Agrolink – Leonardo Gottems

O mercado de bioinsumos entra em fase mais seletiva, na qual o crescimento recente já não basta para sustentar estratégias comerciais. As discussões do BioEx 2026, em Xangai, apontam para uma disputa mais técnica e regulatória, com impacto direto sobre empresas do Brasil.

A análise da Bizup Strategy indica que a China avança de um modelo ligado à fabricação de baixo custo para uma etapa de pesquisa e desenvolvimento original. Esse movimento reduz diferenciais antes valorizados, como cepas próprias ou formulações especiais. Com a difusão da fermentação de precisão, produtos baseados em extratos genéricos tendem a perder valor.

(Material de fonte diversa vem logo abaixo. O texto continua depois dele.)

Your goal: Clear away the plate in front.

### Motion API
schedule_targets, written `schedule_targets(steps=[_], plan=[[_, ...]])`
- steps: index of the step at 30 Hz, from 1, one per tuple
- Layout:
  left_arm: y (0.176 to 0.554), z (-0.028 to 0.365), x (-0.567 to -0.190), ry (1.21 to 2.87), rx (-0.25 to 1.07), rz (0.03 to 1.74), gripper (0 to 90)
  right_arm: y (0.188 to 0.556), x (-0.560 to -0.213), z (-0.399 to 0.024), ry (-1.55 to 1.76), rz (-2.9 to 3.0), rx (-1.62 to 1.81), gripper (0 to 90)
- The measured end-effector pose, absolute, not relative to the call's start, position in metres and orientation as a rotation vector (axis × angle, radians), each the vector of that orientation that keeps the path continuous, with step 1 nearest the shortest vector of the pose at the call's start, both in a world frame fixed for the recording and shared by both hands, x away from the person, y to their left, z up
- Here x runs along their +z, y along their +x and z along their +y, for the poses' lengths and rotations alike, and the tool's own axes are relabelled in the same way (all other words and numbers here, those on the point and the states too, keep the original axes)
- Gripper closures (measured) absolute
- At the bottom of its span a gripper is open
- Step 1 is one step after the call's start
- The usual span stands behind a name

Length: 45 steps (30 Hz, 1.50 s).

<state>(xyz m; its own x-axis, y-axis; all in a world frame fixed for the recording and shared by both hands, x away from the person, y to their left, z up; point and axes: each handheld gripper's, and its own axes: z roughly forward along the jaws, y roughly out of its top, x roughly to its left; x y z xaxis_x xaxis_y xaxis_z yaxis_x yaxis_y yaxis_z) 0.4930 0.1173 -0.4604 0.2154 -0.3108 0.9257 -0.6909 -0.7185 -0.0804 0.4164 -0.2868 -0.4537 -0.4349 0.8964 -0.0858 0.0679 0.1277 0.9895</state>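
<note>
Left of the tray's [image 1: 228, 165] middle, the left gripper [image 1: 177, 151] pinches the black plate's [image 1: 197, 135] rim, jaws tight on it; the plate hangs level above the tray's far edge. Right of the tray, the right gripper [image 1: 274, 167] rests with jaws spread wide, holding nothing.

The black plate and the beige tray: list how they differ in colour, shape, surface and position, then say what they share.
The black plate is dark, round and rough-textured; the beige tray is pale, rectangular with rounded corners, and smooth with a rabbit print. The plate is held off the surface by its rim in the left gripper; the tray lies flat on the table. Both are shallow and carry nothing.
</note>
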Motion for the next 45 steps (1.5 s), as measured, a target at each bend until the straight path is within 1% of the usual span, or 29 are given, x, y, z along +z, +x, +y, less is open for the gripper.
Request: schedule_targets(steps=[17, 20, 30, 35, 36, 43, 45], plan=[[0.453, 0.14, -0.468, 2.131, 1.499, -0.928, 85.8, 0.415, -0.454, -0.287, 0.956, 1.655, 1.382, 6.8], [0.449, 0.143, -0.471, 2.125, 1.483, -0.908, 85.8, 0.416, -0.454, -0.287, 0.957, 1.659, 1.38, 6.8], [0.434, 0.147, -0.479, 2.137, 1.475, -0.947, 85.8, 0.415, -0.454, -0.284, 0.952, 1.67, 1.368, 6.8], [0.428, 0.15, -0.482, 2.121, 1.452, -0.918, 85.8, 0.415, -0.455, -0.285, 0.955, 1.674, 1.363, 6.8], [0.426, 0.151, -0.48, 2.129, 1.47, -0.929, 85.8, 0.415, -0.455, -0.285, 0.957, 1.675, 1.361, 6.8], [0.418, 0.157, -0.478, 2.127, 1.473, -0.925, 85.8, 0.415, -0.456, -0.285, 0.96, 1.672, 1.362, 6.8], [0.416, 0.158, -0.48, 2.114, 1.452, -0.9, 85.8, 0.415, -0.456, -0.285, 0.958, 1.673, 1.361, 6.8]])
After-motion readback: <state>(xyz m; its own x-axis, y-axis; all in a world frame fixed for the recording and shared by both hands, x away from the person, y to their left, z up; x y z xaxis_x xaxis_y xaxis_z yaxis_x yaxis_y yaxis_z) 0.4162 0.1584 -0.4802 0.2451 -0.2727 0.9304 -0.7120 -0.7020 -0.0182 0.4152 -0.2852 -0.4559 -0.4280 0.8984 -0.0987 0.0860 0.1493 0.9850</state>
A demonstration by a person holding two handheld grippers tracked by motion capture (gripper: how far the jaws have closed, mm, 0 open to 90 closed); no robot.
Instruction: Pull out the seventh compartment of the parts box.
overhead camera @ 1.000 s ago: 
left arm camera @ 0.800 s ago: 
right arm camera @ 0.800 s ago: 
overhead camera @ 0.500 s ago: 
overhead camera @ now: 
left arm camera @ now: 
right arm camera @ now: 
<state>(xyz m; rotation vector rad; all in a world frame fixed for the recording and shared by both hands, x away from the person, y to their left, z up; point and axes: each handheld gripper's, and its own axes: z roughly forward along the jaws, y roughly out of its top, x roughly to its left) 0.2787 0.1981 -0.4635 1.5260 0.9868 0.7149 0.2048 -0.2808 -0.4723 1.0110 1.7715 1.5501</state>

Outro ponto central é a perda de força da narrativa baseada apenas no apelo natural e sustentável. Segundo a avaliação, investidores e compradores passam a exigir modo de ação documentado, dados consistentes, estabilidade de prateleira e desempenho em campo. Tecnologias como microencapsulamento e domínio das interações biológicas na calda deixam de ser diferenciais e passam a requisitos básicos.

O ambiente regulatório também ganha peso como barreira competitiva. As exigências discutidas para mercados como Brasil e União Europeia elevam o custo de conformidade e favorecem empresas com escala, estrutura técnica e integração digital. Fusões e aquisições entre 2024 e 2026 são vistas como reação à necessidade de ganhar porte.

Para a consultoria, o produto biológico isolado tende a enfrentar mais dificuldades. A vantagem estará na integração entre soluções químicas e biológicas, no serviço técnico intensivo e no uso de dados para comprovar resultados. Empresas sem escala global, ativos protegidos ou nichos definidos ficam mais expostas à consolidação.